In the pathway between the brain and the genitals, the brain converts various stimuli, including sleep-related events, into neurologic impulses that are usually excitatory, although occasionally inhibitory. These impulses travel down the spinal cord, some descending all the way down to its sacral region (S2–4), where they exit through the sacral nerve roots to travel through the pudendal nerve . Upon exiting the spinal cord, they leave the CNS to join the PNS ( Fig. 16.1 ). Other impulses also travel through the sacral nerve roots but through the parasympathetic division of the ANS. Meanwhile, as if diverted to a parallel route, some impulses leave the spinal cord at its low thoracic and upper lumbar regions (T11-L2) to travel through the sympathetic division of the ANS.
Excitatory descending stimuli increase parasympathetic ANS activity, which reduces (relaxes) tone in the wall muscles of the genital arteries. As the relaxed arteries dilate, they allow increased blood flow. In men, increased blood flow inflates the penis and produces an erection. In women, it produces clitoral engorgement.

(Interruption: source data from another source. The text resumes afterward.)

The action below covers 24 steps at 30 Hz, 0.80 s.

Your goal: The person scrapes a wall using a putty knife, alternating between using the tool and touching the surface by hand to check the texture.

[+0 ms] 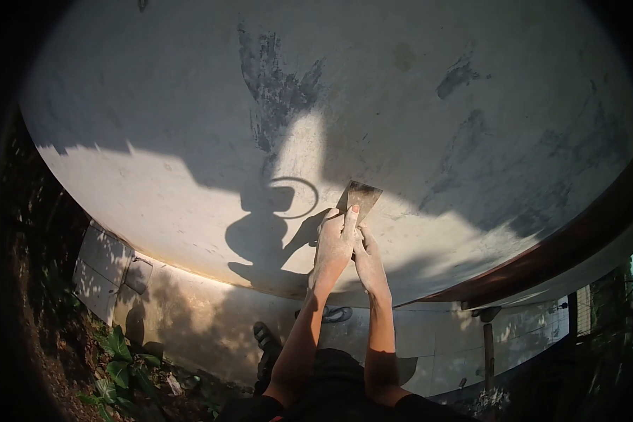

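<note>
A flat metal scraper (363,198) with a wide, stained blade points up and slightly right in front of the pale wall (387,126). My left hand (335,239) is closed around its lower part, with the thumb lying on the blade. Just to the right, my right hand (368,259) is closed at the scraper's lower end, touching my left hand. Whitish dust covers both hands. The handle is mostly hidden by the fingers. Whether the blade touches the wall cannot be told.
Dark grey patches (278,88) mark the wall, and shadows fall across it. Below run a paved strip (190,302), green plants (119,362) at the lower left, a foot in a sandal (266,337) and a post (488,352) at the lower right.
</note>
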Motion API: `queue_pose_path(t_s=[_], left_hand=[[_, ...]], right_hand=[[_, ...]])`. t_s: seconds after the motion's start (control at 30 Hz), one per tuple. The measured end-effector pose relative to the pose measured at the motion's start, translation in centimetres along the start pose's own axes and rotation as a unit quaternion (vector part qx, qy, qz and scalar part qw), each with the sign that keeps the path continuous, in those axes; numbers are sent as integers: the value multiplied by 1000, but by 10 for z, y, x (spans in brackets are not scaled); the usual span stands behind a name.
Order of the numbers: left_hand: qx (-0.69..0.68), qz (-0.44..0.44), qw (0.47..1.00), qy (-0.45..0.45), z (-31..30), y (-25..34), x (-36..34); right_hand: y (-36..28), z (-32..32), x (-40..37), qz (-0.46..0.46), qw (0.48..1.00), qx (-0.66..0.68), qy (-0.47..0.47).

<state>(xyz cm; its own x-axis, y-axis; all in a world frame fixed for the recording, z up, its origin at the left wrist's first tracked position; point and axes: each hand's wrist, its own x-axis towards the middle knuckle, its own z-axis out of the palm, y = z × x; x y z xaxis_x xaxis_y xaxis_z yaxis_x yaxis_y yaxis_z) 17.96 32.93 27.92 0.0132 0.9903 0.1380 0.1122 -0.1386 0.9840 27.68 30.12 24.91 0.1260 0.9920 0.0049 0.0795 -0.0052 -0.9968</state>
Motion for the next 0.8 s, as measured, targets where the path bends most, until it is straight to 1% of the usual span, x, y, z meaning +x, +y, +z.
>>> queue_pose_path(t_s=[0.07, 0.1, 0.13, 0.17, 0.2, 0.23, 0.27, 0.3, 0.33, 0.37, 0.4, 0.43, 0.47, 0.53, 0.57, 0.6, 0.67, 0.7, 0.73, 0.77, 0.8], left_hand=[[23, 68, 997, 18, -1, -2, -2], [8, 63, 998, -10, -5, -5, -1], [3, 66, 998, -15, -6, -6, -1], [-5, 123, 991, 53, -4, -7, -3], [-13, 180, 976, 121, -4, -8, -4], [-5, 191, 975, 117, -11, -8, -7], [51, 193, 971, 131, -13, -13, -8], [38, 189, 973, 129, -14, -10, -10], [24, 184, 974, 128, -16, -6, -12], [16, 182, 975, 126, -18, -9, -12], [58, 211, 969, 111, -21, -13, -10], [99, 241, 961, 98, -25, -16, -8], [91, 242, 961, 99, -29, -19, -7], [164, 224, 959, 63, -35, -24, -8], [201, 219, 953, 52, -40, -27, -7], [194, 217, 955, 53, -45, -29, -7], [252, 216, 943, 35, -55, -32, -6], [259, 210, 942, 34, -58, -34, -6], [256, 210, 943, 32, -61, -37, -5], [262, 209, 941, 40, -63, -40, -4], [268, 207, 940, 47, -65, -43, -3]], right_hand=[[-2, 11, -3, -5, 999, -22, 28], [-11, 19, -8, -38, 996, 17, 84], [-16, 24, -11, -71, 986, 56, 139], [-15, 24, -11, -97, 981, 76, 152], [-20, 23, -13, -100, 980, 71, 160], [-28, 23, -17, -116, 973, 46, 192], [-33, 22, -19, -132, 965, 20, 224], [-31, 20, -18, -163, 951, -30, 260], [-27, 17, -16, -165, 950, -38, 264], [-22, 15, -16, -189, 935, -99, 284], [-19, 14, -17, -213, 915, -160, 303], [-17, 11, -24, -176, 915, -218, 289], [-16, 11, -23, -179, 913, -224, 290], [-15, 12, -20, -296, 848, -337, 282], [-22, 14, -26, -251, 839, -390, 283], [-27, 15, -26, -253, 837, -397, 281], [-34, 16, -27, -234, 845, -411, 252], [-35, 17, -27, -233, 843, -415, 252], [-35, 18, -28, -213, 853, -407, 248], [-35, 18, -28, -193, 863, -399, 244], [-34, 20, -29, -192, 861, -403, 246]])
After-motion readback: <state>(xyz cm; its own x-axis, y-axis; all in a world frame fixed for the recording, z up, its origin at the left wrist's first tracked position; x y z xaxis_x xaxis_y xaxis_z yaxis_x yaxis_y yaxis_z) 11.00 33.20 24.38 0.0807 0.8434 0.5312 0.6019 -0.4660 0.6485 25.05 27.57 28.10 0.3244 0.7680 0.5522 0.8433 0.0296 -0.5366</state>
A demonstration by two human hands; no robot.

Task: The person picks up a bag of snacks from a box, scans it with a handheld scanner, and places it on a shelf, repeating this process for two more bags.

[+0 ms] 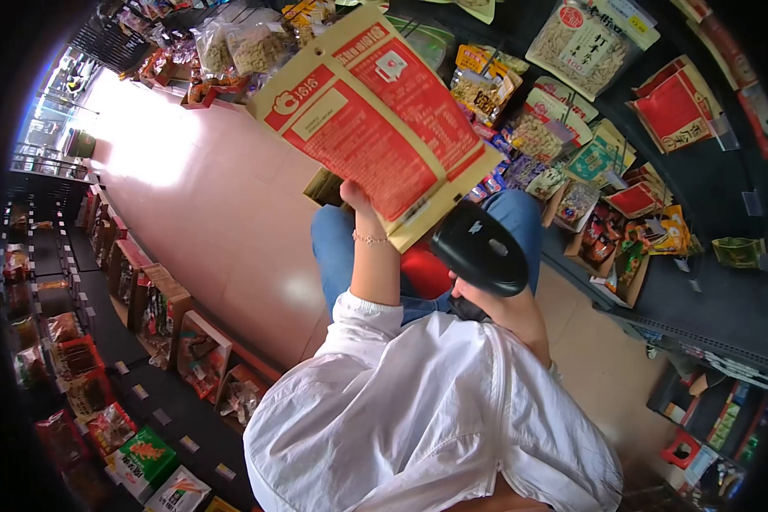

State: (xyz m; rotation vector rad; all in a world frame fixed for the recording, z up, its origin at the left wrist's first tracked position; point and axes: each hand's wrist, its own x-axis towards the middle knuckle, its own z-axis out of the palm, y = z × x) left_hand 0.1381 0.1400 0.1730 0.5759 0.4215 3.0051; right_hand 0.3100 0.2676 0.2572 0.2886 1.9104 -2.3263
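Observation:
A large red and tan snack package [375, 128] is held up in front of me, its printed back facing the camera. My left hand [356, 194] is at its lower left edge, with most of the fingers hidden behind it. My right hand [495, 305] grips the handle of a black handheld scanner [480, 247]. The scanner's head is beside the package's lower right corner, near a printed barcode [416, 207].
Shelves with hanging nut bags [582, 47] and boxes of small snacks [602, 239] stand at the right. Another shelf [132, 341] with packaged food runs along the left. A tiled floor [222, 222] lies between, and my knees [514, 218] are bent below the package.

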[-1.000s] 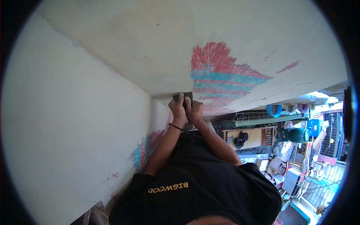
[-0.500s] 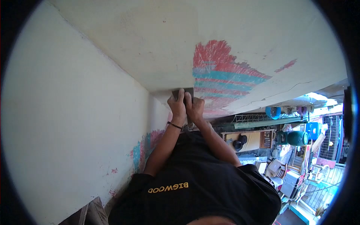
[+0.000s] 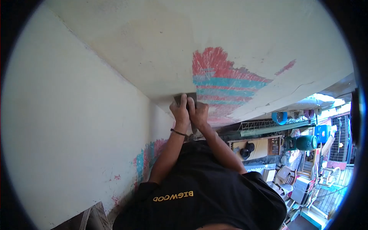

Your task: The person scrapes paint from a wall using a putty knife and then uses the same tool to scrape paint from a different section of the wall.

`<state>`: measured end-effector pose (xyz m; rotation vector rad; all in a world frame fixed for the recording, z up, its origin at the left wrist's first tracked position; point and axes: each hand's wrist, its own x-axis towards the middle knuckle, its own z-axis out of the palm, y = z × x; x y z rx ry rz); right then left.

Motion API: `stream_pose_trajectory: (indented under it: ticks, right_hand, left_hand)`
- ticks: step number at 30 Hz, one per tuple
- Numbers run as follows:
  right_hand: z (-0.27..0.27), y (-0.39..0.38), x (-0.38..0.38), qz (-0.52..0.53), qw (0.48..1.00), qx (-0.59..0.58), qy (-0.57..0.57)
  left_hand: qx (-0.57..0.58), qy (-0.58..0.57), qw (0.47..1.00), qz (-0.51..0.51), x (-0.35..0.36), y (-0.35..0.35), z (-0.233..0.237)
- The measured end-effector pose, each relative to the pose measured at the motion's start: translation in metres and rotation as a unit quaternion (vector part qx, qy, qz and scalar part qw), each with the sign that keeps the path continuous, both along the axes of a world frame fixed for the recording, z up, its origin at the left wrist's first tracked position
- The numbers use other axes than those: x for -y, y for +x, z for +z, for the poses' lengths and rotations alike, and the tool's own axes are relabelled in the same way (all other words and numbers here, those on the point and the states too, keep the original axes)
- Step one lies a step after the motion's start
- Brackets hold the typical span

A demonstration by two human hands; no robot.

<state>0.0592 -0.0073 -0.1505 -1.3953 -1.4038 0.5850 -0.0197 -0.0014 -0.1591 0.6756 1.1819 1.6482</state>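
Note:
My left hand (image 3: pixel 180 112), with a dark bracelet (image 3: pixel 179 132) at its wrist, and my right hand (image 3: pixel 199 112) are side by side on one dark, flat-bladed scraper (image 3: pixel 193 97). Both hands are closed round it, thumbs extended along the blade. Its handle partly shows below them. The blade lies against the pale wall (image 3: pixel 153 50), its right end at the left edge of a patch of red and teal paint (image 3: pixel 226 82). Whether its edge digs into the surface cannot be made out.
Another pale wall (image 3: pixel 76 115) meets this one in a corner at left, with red and teal marks (image 3: pixel 140 159) low down. At right are a tan panel (image 3: pixel 258 148) with dark hats, a green tank (image 3: pixel 306 142), a blue container (image 3: pixel 322 133) and clutter. Wooden pieces (image 3: pixel 92 218) stand at lower left.
The view has shifted slightly, with the paint patch lower and further left in it. Both hands and the scraper sit slightly higher relative to the patch. The grip looks the same.

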Motion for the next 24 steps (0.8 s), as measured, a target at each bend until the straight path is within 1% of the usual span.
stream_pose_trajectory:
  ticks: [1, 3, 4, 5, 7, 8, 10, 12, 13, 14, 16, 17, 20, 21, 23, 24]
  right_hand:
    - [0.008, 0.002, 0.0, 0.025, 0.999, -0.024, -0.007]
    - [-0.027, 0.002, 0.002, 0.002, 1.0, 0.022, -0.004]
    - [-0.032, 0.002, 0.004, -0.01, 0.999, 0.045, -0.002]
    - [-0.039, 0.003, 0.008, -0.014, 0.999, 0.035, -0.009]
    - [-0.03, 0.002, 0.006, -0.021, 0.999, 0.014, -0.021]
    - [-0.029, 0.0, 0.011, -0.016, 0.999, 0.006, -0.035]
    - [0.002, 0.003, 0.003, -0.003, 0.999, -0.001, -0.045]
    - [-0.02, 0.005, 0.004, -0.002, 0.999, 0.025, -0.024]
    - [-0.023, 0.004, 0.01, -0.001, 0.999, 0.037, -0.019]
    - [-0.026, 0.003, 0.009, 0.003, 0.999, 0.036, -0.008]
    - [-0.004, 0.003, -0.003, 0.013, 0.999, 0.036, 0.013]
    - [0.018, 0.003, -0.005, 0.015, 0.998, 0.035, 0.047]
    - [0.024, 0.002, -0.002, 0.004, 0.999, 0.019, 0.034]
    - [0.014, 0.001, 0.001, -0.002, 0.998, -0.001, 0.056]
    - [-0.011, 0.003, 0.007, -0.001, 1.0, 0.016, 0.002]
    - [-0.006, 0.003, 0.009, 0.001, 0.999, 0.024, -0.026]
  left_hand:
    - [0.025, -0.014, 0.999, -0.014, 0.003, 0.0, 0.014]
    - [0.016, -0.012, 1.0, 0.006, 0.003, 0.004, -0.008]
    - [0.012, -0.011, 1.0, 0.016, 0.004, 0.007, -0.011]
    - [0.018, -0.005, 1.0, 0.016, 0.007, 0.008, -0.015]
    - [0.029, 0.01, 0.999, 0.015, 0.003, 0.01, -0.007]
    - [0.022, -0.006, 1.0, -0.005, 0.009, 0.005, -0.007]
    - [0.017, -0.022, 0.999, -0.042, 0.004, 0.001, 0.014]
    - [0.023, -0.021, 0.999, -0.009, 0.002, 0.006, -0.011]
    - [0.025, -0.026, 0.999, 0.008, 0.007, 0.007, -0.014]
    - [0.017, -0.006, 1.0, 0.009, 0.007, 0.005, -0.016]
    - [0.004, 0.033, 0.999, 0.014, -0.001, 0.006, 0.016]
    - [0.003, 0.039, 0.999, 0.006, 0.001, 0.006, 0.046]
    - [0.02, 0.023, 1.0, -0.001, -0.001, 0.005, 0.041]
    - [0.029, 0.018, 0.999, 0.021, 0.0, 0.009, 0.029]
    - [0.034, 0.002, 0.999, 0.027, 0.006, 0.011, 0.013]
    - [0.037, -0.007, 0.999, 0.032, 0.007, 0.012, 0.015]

With continued excitatory stimulation, a complex series of predominantly sympathetic ANS-mediated events produce an orgasm. Afterward, normal muscle tone reduces blood flow. The resultant reduced vascular engorgement results in detumescence.
Although the sympathetic and parasympathetic components of the ANS are complementary, they depend on different neurotransmitters—acetylcholine in the parasympathetic and monoamines in the sympathetic. Moreover, the ANS components have different roles. An admittedly crude mnemonic describes the p arasympathetic and s ympathetic ANS roles in sexual response: “ p oint and s hoot.” (The mnemonic also reflects that current knowledge of sexual function rests primarily on male physiology, evaluation, and treatment.)
The other pathway—the genital-spinal cord reflex—is shorter and simpler. In it, erotic impulses from genital stimulation pass through the pudendal nerve to the spinal cord. Most impulses synapse in the sacral region of the spinal cord and return, via the ANS, to the genitals.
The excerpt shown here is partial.